Contrary to CAPM, which uses only one variable in determining the expected return of a stock, Fama-french factor model uses three of variables to calculate that expected return of the stock (Anon., 2012). Fama-french model is considered superior to CAPM, due to greater flexibility and compatibility in determining the expected return. This model uses Beta, value and size of the stocks to determine their expected returns. As per the above graph, the Fama-French model states that the stocks that have the smaller cap and have the lowest B/M ratio are expected to perform more than the market.
Critically discuss whether the CAPM is dead.

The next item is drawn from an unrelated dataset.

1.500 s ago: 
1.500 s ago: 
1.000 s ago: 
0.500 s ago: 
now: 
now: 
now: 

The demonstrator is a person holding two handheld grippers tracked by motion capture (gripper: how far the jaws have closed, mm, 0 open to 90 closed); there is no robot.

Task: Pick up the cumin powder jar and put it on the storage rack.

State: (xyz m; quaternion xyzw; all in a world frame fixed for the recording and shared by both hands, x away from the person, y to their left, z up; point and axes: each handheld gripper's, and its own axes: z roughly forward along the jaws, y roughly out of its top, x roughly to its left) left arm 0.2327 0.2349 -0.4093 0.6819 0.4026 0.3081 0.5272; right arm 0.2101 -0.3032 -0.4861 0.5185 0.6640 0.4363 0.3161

Capital Asset Pricing Model (CAPM) is the traditional model which is used to determine the relation between the expected return and the risk. As per CAPM, the expected return or the return of the specific portfolio can be measured by using only one variable which is beta. CAPM is simpler than the other methods and due to its small requirements it is easy to use as well. The investors have to weigh the return which they would receive for taking a certain risk. CAPM is the method which helps the analysts in determining the return of the portfolio while incorporating the risk. CAPM also determines the time value of money which is an important factor in the calculation of return. The value of money decreases with the time (Crundwell, 2008); hence the investors must also be compensated for the time they are investing their money. CAPM is used by most of the present-day analysts due to its simplicity and compatibility. Even after the derivation of many advanced methods of asset pricing, CAPM has maintained its importance. Since 1973, no one questioned the feasibility of CAPM, but the new empirical theory by Fama and French brought trouble for CAPM. As its authenticity was under question, the new theories were departing from CAPM by declaring different factors of calculating the expected return of the portfolios. According to the new empirical theories, the return to an asset should be determined by its Price of earning ratios or market to book ratios which are contrary to CAPM. As CAPM declares that the return of an asset is only determined by its beta, not by P/E or M/B ratio. It was also proved from the research that the asset’s return in determined by its size, value and the beta (H. Kent Baker , 2015). These researches were contrary to the fact that return could only be found by using the beta. Fama-french factor model which is considered more advanced than the CAPM is also criticized by some of the researches, as it considers the unnecessary parameters in determining the asset return. So it can be declared that CAPM is not dead, rather it is more explored in the latest theories. CAPM can be described as the base of modern empirical theories describing the asset valuation. It can’t be set as black and white by declaring some approaches as the right and the others as wrong. The difference is that the modern theories provide more explored view of asset pricing mechanism than the CAPM, but this doesn’t mean CAPM is dead.